The Vices, met centraal zanger/gitarist Floris van Luijtelaar. Foto: Archief Knelis
Zanger/gitarist Floris van Luijtelaar (26) van The Vices wist het al een tijdje. En sinds maandagmiddag mag de hele wereld het weten: de Groningse band staat op zaterdag 22 juni op Pinkpop. „Als je me dit 3 jaar geleden had verteld, was ik het helemaal verloren.”
The Vices op Pinkpop. Hoe reageerden jullie op dat bericht?
„Het is heel vet, heel cool. Maar gelukkig ben ik wat kalmer geworden de laatste paar jaar. Als je me dit 3 jaar geleden had verteld, was ik het helemaal verloren.”
Je bent intussen wel wat gewend geraakt?
„Haha, zo zou je het kunnen zeggen. Ik weet nog dat we voor de eerste keer op het hoofdpodium van het Bevrijdingsfestival in Groningen mochten spelen, een jaar of 6 geleden. Ik werd hé-le-maal gek! Pinkpop is natuurlijk de overtreffende trap. Maar er zijn intussen zó veel dingen die ik geweldig vind... Mensen vragen wel eens of ik één ultieme plek heb waar ik zou willen optreden. Maar die heb ik niet per se.”
Pinkpop komt aardig in de buurt, lijkt me.
„Ik werd ook meteen gebeld zodra het nieuws online kwam. Toen ik nog op de middelbare school zat, in 2016, heb ik de Red Hot Chili Peppers er zien spelen. En ik weet dat we toen tegen elkaar zeiden: óóit staan we hier misschien zelf.”
Nu ben je acht jaar verder en is The Vices een grote naam in Nederland. Onlangs stonden jullie op Eurosonic Air, op de Grote Markt in Groningen. Wat een geweldige show was dat!
„Dankjewel, maar dat was nog maar op 80 procent. Ik was hartstikke ziek die dag. Na twee nummers dacht ik al: oké, als ik nu vol doorga, dan ga ik het niet redden. Maar helaas ben ik niet zo goed in het verdelen van mijn krachten. Gelukkig woon ik om de hoek en kon ik naar huis rollen.”
Daarover gesproken: hoelang blijft The Vices nog een Groningse band? Ik kan me voorstellen dat Amsterdam handiger is.
„Neuh, dat hoeft niet. Nederland is echt super klein. En buiten Nederland maakt het al helemaal niet uit. Ik vind het hier het leukst.”
De komende weken spelen jullie onder meer in De Oosterpoort en Paradiso, waarna een tournee van een maand door de Verenigde Staten volgt. Waar houdt dit op?

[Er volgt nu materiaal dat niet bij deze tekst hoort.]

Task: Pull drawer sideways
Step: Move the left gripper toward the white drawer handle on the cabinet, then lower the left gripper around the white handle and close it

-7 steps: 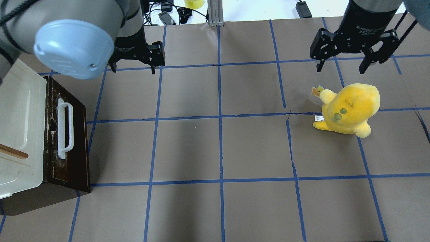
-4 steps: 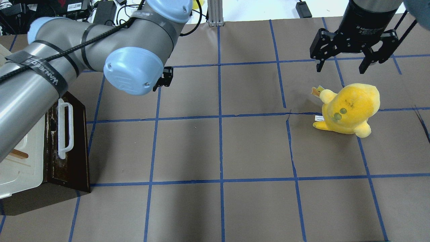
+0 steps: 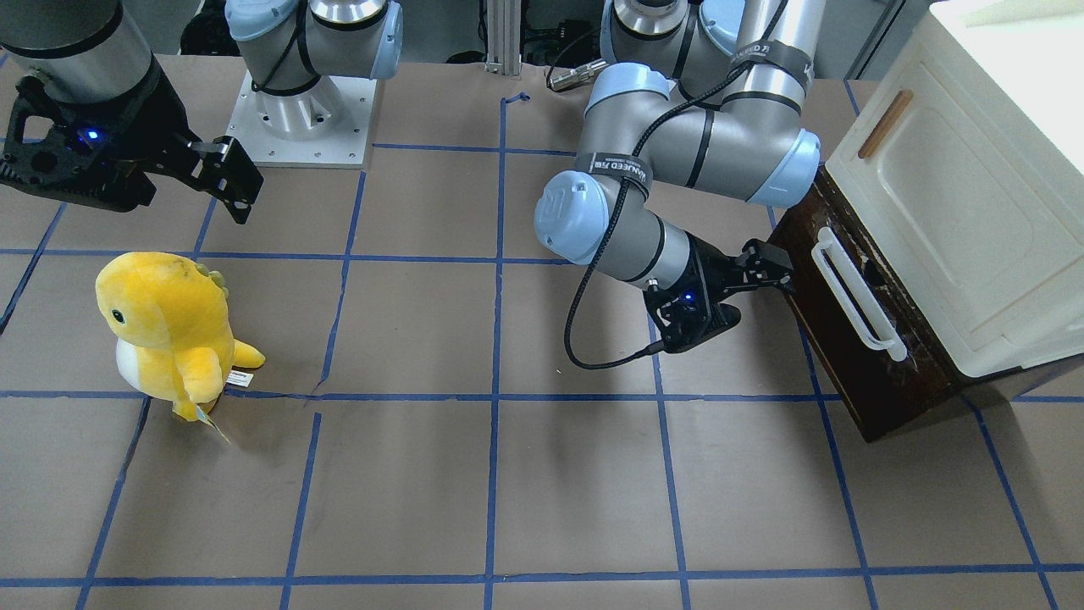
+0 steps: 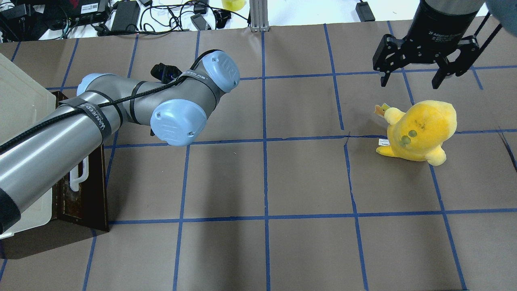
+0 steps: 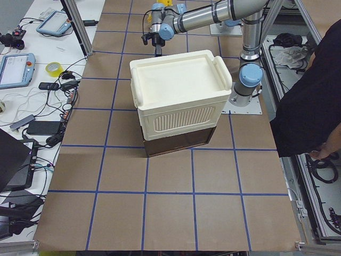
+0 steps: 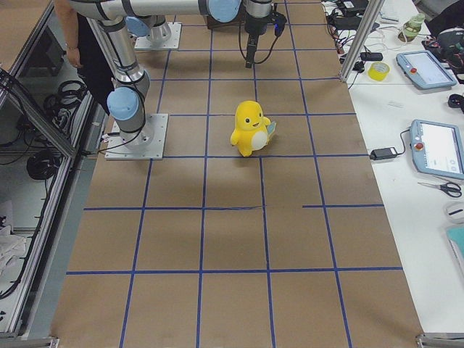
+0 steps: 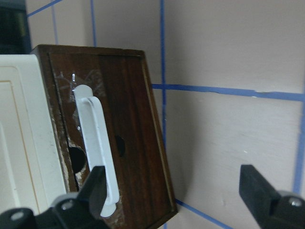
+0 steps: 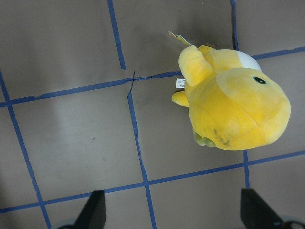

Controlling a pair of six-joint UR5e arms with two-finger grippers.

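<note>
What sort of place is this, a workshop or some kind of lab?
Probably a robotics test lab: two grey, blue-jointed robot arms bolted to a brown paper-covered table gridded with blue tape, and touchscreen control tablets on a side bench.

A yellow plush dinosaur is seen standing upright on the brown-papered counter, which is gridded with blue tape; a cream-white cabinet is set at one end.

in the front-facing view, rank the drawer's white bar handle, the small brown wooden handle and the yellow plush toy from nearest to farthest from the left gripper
From the left gripper:
1. white bar handle: right beside it, on the drawer front at the view's right.
2. small brown wooden handle: higher up on the cream door, toward the view's top right.
3. yellow plush toy: far off on the view's left.
</note>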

„Geen idee. Ik had er überhaupt nooit aan gedacht om daarheen te gaan. Maar we werden vorig jaar gevraagd voor festivals in New York en Austin, Texas. En toen dachten we: nou ja, let’s go. Nu keren we er terug met een eigen tournee, als headliners. Ik heb verder geen verwachtingen, hoor. Ik heb niet de illusie dat we daarheen gaan en dat we Amerika even veroveren. Maar het wordt sowieso ontzettend leuk.”
Geen verwachtingen, wel wensen?
„We zullen alles, maar dan ook echt alles geven. Niet stoppen voordat de laatste persoon in de zaal is overtuigd. En dat elke dag. En dan kan ik wel hopen dat er een groot platenlabel naar ons komt kijken, maar daar heb ik niet heel veel invloed op.”
Spelen en goeie liedjes maken dus. Is daar überhaupt nog tijd voor?
„Die tijd is er altijd. On the road, in de tourbus. Er is altijd wel een akoestische gitaar voorhanden. In een band zitten is ook gewoon heel veel wachten. Dus tijd is geen probleem.”